## Your goal
The whole of the data must be transcribed exactly.
*** Opening Input material ***
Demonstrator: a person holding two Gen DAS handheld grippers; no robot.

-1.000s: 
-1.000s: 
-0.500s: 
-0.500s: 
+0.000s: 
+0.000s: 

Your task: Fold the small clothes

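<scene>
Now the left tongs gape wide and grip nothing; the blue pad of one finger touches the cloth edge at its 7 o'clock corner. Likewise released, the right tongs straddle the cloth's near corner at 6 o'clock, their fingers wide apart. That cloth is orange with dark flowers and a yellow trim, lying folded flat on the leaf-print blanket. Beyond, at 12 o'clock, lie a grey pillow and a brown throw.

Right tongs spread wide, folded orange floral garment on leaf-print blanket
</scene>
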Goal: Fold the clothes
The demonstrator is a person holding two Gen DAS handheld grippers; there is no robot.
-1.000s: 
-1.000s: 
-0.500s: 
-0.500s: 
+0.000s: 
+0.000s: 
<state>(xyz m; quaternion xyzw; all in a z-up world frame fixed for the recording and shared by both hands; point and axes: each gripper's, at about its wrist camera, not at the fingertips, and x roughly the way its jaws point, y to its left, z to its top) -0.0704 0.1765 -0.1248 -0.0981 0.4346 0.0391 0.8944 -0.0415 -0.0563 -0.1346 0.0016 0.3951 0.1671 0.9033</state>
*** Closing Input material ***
## Written answer
Demonstrator: a person holding two Gen DAS handheld grippers; no robot.

-1.000s: 
-1.000s: 
-0.500s: 
-0.500s: 
+0.000s: 
+0.000s: 

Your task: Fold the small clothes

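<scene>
Now the left tongs gape wide and grip nothing; the blue pad of one finger touches the cloth edge at its 7 o'clock corner. Likewise released, the right tongs straddle the cloth's near corner at 6 o'clock, their fingers wide apart. That cloth is orange with dark flowers and a yellow trim, lying folded flat on the leaf-print blanket. Beyond, at 12 o'clock, lie a grey pillow and a brown throw.

Right tongs spread wide, folded orange floral garment on leaf-print blanket
</scene>
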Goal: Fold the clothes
The demonstrator is a person holding two Gen DAS handheld grippers; there is no robot.
-1.000s: 
-1.000s: 
-0.500s: 
-0.500s: 
+0.000s: 
+0.000s: 
<state>(xyz m; quaternion xyzw; all in a z-up world frame fixed for the recording and shared by both hands; point and axes: each gripper's, at about its wrist camera, not at the fingertips, and x roughly the way its jaws point, y to its left, z to its top) -0.0704 0.1765 -0.1248 -0.0981 0.4346 0.0391 0.8944 -0.0415 -0.0563 -0.1346 0.0016 0.3951 0.1671 0.9033</state>

There is no more to the output, and the exercise is done.